SUPPLIED RECORDS:
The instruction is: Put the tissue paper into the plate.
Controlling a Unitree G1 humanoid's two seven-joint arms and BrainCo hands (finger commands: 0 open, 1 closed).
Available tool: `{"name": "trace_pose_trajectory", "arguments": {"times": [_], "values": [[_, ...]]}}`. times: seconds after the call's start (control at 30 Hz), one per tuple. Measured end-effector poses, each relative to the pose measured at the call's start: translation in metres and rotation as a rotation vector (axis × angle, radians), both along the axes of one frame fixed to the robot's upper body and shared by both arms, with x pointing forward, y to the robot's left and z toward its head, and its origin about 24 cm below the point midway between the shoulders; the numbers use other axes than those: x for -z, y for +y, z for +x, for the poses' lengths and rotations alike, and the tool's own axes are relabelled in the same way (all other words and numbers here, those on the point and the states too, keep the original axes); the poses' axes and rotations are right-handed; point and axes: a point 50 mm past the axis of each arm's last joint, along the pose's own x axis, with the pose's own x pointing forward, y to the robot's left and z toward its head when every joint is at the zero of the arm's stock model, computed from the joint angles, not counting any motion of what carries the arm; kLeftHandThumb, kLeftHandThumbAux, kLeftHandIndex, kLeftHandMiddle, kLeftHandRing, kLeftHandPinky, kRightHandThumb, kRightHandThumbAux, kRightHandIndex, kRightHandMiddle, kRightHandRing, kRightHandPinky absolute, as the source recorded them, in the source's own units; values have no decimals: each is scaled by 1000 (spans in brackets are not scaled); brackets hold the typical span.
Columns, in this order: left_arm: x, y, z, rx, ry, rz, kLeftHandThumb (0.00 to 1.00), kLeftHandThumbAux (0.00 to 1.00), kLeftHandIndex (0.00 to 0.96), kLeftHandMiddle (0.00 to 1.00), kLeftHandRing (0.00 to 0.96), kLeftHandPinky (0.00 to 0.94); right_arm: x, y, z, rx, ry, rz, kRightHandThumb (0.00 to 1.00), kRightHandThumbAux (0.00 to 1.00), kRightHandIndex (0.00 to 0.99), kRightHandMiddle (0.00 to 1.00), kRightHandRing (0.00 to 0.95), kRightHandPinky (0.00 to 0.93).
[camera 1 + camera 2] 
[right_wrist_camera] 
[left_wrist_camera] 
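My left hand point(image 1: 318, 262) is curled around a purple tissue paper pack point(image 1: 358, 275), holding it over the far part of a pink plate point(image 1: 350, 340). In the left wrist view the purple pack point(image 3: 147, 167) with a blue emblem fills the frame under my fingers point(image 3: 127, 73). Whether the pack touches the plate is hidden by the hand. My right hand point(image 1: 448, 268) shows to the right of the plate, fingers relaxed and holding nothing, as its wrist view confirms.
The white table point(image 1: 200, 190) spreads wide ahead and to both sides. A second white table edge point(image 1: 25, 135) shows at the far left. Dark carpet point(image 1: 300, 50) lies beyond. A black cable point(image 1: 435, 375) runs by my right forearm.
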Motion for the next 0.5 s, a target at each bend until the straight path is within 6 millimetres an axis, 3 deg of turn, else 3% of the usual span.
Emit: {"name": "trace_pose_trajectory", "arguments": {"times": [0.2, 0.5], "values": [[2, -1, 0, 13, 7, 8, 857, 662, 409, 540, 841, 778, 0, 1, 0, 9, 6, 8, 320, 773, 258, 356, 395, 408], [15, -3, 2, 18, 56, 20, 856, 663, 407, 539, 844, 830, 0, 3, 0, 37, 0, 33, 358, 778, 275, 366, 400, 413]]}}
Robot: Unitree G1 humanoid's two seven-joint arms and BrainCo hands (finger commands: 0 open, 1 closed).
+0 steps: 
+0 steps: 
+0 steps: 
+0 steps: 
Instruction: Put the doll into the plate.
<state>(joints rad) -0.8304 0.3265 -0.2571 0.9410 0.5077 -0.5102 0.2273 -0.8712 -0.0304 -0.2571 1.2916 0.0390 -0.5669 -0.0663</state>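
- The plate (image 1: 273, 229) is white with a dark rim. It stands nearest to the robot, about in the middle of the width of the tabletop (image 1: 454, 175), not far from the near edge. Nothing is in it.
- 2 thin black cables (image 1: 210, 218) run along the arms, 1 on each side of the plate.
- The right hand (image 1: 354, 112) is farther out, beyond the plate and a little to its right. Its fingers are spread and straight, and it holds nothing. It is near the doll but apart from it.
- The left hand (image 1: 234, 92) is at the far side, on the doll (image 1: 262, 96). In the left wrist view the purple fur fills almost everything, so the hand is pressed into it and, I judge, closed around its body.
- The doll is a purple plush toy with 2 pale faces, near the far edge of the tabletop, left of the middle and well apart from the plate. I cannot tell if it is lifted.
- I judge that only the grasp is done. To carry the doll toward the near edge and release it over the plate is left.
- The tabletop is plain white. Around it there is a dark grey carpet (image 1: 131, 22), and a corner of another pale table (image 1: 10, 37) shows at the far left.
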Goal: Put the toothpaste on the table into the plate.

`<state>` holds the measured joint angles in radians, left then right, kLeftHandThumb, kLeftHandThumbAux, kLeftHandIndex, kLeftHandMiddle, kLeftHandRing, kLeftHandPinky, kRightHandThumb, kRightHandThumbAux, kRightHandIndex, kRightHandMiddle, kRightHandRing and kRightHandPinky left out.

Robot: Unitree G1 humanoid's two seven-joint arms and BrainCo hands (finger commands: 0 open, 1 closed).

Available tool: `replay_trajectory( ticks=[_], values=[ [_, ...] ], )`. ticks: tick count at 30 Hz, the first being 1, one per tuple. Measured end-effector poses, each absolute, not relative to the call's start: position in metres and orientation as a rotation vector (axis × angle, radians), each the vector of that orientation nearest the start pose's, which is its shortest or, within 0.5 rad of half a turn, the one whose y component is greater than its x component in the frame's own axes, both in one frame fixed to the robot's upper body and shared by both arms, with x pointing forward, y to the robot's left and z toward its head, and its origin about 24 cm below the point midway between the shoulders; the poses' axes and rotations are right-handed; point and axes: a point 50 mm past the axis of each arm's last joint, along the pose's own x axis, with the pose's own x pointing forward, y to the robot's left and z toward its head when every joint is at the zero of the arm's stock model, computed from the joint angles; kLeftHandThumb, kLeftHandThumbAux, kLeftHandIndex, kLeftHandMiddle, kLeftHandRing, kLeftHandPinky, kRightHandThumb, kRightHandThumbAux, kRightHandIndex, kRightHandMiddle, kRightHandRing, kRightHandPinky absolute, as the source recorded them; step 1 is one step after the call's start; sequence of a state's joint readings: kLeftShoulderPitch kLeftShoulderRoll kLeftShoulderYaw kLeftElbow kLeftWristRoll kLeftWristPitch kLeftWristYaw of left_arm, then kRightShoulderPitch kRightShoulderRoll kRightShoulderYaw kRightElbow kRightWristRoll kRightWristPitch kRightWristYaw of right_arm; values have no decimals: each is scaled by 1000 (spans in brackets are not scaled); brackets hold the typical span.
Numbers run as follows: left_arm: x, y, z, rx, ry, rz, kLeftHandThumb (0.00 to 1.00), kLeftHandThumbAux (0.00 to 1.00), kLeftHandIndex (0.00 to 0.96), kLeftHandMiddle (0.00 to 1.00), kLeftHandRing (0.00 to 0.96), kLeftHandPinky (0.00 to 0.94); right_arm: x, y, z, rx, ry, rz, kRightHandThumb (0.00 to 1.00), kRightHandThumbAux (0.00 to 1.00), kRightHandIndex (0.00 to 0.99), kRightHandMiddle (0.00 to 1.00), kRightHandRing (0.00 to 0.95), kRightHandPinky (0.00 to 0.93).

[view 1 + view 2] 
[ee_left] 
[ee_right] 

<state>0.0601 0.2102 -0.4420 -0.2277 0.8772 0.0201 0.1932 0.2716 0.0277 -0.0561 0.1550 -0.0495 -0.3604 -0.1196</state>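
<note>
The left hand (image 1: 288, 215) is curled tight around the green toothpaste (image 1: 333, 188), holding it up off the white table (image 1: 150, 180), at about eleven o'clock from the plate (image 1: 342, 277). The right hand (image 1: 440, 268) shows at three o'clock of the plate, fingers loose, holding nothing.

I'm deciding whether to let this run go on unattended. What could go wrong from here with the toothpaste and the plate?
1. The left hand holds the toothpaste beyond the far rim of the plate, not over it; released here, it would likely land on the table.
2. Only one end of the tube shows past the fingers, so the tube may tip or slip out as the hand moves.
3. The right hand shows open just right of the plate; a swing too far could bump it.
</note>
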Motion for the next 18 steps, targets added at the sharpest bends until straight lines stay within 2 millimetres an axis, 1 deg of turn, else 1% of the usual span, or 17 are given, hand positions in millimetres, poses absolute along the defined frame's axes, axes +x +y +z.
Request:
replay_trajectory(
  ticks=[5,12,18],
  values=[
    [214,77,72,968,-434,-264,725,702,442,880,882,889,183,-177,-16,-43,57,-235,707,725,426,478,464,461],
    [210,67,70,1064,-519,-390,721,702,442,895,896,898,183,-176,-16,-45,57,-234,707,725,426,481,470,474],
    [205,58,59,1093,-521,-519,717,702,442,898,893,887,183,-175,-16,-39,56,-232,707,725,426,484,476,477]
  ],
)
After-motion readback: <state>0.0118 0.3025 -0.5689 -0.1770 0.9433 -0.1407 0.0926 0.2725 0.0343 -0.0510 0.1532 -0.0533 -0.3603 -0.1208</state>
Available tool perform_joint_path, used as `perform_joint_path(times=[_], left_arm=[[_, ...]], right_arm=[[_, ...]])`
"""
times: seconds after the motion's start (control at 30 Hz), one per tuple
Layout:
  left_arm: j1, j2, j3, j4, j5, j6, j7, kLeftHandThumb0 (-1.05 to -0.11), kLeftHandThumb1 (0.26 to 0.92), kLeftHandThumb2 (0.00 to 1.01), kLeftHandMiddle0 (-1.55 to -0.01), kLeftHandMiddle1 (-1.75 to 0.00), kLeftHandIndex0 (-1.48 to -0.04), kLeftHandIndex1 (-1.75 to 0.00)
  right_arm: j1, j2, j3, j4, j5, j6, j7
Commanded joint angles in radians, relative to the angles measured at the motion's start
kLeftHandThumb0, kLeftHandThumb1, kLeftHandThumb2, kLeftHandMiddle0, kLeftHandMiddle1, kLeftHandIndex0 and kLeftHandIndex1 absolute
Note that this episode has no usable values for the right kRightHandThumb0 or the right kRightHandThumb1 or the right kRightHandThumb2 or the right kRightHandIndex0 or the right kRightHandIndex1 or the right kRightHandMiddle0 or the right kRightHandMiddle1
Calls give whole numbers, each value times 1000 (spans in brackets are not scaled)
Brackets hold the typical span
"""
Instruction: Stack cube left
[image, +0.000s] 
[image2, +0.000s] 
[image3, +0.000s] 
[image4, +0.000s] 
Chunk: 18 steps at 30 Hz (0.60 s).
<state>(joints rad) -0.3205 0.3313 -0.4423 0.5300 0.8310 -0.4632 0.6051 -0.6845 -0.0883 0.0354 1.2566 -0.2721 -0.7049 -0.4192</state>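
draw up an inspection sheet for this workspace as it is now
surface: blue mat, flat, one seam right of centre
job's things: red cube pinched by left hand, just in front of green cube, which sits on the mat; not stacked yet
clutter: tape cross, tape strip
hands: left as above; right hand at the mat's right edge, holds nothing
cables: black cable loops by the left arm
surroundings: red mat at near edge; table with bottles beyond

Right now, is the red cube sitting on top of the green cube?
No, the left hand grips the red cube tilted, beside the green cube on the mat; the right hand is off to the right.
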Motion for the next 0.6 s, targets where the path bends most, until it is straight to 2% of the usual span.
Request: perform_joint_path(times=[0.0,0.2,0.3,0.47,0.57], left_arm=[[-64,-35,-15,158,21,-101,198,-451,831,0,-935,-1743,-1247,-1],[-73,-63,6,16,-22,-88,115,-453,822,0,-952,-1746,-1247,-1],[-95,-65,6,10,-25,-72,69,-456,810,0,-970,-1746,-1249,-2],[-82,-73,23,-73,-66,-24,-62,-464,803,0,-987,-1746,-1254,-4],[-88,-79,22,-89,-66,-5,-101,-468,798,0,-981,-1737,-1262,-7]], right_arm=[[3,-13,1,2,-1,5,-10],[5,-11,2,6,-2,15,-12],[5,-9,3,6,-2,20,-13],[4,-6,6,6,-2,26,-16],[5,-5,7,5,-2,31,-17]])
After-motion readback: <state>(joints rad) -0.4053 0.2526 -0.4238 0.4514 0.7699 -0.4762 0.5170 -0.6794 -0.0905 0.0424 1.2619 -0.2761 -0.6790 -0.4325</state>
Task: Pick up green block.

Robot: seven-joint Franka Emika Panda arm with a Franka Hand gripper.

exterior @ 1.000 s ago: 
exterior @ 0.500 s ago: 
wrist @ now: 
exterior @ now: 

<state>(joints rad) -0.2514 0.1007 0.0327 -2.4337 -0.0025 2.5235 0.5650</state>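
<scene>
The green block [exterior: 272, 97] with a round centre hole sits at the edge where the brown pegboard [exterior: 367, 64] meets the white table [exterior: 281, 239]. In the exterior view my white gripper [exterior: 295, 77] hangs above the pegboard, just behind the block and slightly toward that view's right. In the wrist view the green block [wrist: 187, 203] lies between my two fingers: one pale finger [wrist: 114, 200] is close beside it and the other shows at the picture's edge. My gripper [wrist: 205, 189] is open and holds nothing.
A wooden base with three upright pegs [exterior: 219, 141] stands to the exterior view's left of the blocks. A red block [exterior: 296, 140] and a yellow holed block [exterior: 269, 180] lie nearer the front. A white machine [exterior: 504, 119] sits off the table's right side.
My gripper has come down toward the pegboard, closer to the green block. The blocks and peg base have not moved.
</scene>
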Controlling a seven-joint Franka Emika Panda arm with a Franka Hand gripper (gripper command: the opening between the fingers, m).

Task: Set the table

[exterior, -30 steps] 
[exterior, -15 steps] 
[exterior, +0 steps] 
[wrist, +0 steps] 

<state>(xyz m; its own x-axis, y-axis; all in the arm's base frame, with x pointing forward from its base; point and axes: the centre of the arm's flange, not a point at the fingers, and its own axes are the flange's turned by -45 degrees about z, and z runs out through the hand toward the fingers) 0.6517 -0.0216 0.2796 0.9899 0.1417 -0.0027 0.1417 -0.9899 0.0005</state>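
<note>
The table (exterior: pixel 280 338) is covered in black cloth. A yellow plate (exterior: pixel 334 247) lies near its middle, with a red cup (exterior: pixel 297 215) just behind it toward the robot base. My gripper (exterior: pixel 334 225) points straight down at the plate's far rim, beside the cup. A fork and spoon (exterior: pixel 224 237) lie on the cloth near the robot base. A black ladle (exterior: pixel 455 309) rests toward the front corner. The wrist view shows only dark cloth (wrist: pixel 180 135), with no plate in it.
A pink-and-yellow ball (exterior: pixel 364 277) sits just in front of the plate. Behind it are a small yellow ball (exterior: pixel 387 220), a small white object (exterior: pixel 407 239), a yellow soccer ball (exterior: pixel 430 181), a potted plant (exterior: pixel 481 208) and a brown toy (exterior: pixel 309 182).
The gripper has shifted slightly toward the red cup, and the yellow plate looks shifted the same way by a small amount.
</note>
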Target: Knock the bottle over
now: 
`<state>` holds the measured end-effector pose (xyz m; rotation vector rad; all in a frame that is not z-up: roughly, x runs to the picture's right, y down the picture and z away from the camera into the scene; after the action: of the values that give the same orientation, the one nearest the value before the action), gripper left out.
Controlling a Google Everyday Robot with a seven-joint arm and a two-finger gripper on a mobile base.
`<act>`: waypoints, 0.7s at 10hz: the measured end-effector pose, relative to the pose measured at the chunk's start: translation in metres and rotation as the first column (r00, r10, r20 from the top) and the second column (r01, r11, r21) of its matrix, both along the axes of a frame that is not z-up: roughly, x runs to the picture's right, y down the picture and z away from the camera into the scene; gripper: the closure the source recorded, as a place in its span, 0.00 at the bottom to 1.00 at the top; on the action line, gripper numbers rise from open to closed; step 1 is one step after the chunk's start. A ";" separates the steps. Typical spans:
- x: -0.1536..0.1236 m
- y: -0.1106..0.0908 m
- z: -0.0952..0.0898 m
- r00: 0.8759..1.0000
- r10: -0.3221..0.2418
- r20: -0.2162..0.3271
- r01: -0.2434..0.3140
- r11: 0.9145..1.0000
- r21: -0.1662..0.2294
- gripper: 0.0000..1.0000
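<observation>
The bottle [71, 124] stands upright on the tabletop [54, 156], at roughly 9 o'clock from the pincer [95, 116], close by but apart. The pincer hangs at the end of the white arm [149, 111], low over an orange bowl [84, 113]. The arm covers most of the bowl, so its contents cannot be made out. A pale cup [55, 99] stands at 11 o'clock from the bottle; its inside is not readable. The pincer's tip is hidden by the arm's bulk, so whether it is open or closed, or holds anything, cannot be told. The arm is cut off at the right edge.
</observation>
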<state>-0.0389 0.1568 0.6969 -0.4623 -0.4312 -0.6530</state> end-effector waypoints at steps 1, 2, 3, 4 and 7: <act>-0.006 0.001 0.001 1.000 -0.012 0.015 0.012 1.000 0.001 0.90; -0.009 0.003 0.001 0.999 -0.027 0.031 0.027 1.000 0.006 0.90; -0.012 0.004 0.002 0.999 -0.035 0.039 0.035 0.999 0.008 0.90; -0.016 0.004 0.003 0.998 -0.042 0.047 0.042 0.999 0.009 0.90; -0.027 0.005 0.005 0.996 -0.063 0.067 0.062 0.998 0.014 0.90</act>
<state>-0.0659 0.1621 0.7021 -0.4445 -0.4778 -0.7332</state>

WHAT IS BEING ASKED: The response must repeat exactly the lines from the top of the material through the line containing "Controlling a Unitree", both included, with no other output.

TASK SOLUTION:
The instruction is: Put the tissue paper into the plate.
Controlling a Unitree G1 humanoid's two seven-joint arms and BrainCo hands (finger commands: 0 open, 1 closed).

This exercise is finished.